Aanvankelijk sneeuwt het vooral, op de tv. Wanneer ik zeg dat ze iets aan het beeld moeten doen krijg ik een prop in mijn mond, die het praten erg moeilijk maakt. Ik probeer in de Morsecode die oom Lenny me geleerd heeft suggesties voor verbetering van de ontvangst te hummen, maar krijg meppen tegen mijn achterhoofd tot ik daarmee ophoud. Dan opeens doemt er een silhouet op uit de sneeuw. Het beeld flikkert een paar keer en daar, vermoeid en stoffig maar onmiskenbaar, is ome Len. De verrassing is zó groot dat ik met stoel en al van de grond kom en omkukel. Pardoes schiet de prop uit mijn mond. Iemand – zo te ruiken de roker – hijst me aan mijn oor overeind.

‘Stilzitten en je bek houden,’ blaft hij. Zijn adem stinkt naar pens. Ze eten slecht, die journalisten. ‘Deze band ontving het ANP drie dagen na Von Liechtensteins lafhartige ontsnapping. Jij gaat ernaar kijken en ons vertellen waar hij zich bevindt.’

‘Mijn oom Lenny is geen kinderverkrachter,’ zeg ik resoluut.
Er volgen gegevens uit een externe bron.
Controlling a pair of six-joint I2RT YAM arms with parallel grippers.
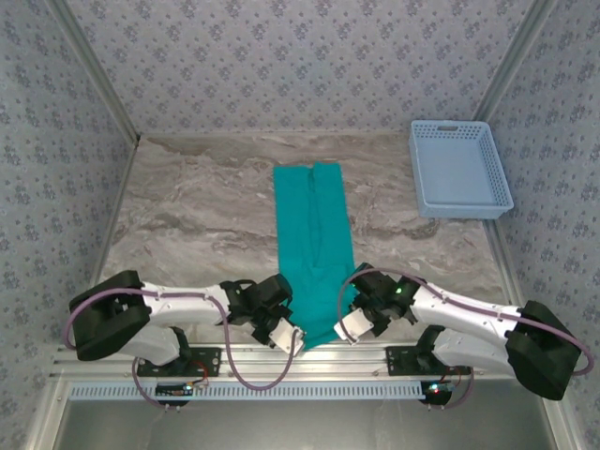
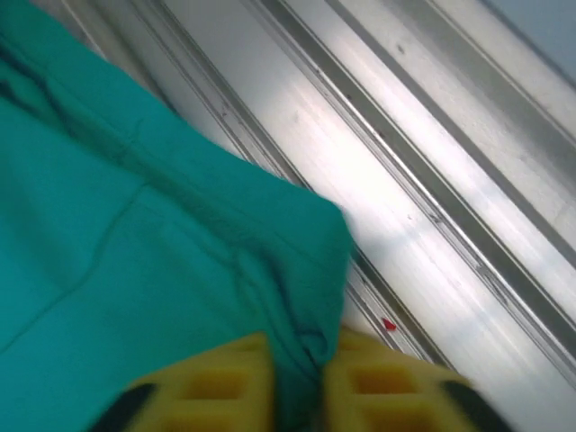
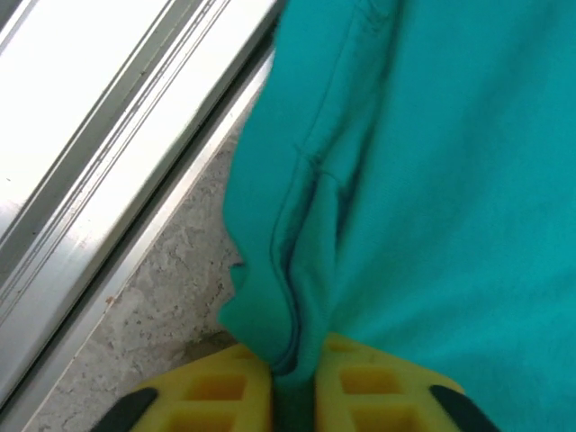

Mijn oren suizen. ‘Dat zou hij nooit doen. Hij is mijn vriend, en heeft me alles geleerd over de ware vriendschap. Hij heeft het mooiste haar dat ik ken, en…’

‘Bek. Dicht,’ hamert de roker met zijn knokkels op mijn hoofd. Uit angst voor mijn onder deze omstandigheden met zoveel moeite strakgehouden haargroeven besluit ik hem zijn zin te geven. Op tv steekt Ome Len zijn hand naar me uit en ik wil hem met de mijne tegemoet komen, maar zit vast. Dan wordt me duidelijk dat hij iets aan het bijstellen is op de camera, dat ik naar een opname kijk, een film die hij zelf heeft gemaakt.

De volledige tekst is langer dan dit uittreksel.